2

I want to write signed integer values into a file in a platform independent way.

If they were unsigned, I would just convert them from host byte order to LE (or BE) with the endian(3) family of functions.

I'm not sure how to deal with signed integers though. If I cast them to unsigned values, I loose the sign, since the C standard does not guarantee that

(int) ((unsigned) -1)) == -1

The other option would be to I cast a pointer to the value (i.e., reinterpret the byte sequence as unsigned), but it I'm not convinced that converting endianness after that is going to give anything sensible.

What is the proper way for platform independent signed integer storage?

Update:

  • I know that in practice, almost all architectures use two-complement representation, so that I can losslessly convert between signed and unsigned integers. However, this is question is meant to be more theoretical.

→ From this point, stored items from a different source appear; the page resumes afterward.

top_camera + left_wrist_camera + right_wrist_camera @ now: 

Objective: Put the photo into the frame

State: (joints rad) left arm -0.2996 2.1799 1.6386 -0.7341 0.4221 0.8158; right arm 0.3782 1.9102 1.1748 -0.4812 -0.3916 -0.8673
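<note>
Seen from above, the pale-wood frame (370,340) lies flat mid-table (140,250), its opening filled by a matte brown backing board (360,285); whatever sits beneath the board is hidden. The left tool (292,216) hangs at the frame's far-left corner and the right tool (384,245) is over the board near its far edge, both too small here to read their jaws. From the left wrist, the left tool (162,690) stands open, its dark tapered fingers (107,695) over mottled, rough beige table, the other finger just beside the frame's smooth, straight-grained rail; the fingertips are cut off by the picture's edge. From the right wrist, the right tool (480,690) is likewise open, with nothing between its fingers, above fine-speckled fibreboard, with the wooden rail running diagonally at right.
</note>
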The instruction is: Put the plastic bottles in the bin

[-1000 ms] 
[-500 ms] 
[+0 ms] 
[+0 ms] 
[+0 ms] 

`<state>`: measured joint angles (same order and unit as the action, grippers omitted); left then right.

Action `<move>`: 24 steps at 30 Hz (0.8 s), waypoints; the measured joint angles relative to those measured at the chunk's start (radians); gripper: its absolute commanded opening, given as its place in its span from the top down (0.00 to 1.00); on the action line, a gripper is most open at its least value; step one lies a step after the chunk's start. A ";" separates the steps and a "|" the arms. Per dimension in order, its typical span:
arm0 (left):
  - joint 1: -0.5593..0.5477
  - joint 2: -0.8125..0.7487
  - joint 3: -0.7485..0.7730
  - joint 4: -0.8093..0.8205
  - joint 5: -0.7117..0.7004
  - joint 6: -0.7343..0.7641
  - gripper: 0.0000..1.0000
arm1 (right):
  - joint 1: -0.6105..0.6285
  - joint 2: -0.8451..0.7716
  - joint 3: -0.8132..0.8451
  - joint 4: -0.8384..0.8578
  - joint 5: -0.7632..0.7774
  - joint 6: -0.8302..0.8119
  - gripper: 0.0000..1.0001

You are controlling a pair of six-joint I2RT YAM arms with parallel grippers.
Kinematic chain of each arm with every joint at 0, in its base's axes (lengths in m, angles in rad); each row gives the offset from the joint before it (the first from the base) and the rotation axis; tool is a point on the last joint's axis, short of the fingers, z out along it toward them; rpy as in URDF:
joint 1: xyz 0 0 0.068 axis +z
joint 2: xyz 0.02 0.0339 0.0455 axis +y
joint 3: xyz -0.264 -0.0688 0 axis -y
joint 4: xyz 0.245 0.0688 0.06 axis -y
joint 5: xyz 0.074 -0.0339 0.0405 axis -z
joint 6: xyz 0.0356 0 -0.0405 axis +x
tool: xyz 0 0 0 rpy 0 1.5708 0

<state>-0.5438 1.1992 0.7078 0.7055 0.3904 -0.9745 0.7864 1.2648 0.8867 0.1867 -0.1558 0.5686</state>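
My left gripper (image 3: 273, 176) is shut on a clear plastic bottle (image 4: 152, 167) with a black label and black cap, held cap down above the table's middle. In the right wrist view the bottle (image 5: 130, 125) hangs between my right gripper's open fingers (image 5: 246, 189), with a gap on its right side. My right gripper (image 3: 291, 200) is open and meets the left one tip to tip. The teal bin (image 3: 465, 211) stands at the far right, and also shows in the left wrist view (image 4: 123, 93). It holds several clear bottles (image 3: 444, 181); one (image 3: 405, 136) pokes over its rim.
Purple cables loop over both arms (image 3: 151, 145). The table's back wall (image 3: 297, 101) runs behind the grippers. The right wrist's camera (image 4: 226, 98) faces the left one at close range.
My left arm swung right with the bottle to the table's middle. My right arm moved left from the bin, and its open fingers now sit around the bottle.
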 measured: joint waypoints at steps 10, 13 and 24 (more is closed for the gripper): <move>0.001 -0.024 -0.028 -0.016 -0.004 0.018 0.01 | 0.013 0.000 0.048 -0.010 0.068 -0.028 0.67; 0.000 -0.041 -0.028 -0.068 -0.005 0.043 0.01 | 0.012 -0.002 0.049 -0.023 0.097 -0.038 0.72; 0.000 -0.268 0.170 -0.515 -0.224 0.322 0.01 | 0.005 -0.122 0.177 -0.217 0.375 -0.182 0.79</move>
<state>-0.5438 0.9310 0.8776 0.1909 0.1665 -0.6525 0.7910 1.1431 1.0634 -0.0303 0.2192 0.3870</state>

  • Just rolling out my own integer representation (be that storing the decimal letters as ascii characters, or separately storing the sign bit) is of course a solution. However, I'm interested if there is a way that works without completely abandoning the native binary representation.

Nikratio
  • 2,338
  • 2
  • 29
  • 43

6 Answers6

4

The simplest solution:

For writing, just convert to unsigned and use your unsigned endian conversion functions.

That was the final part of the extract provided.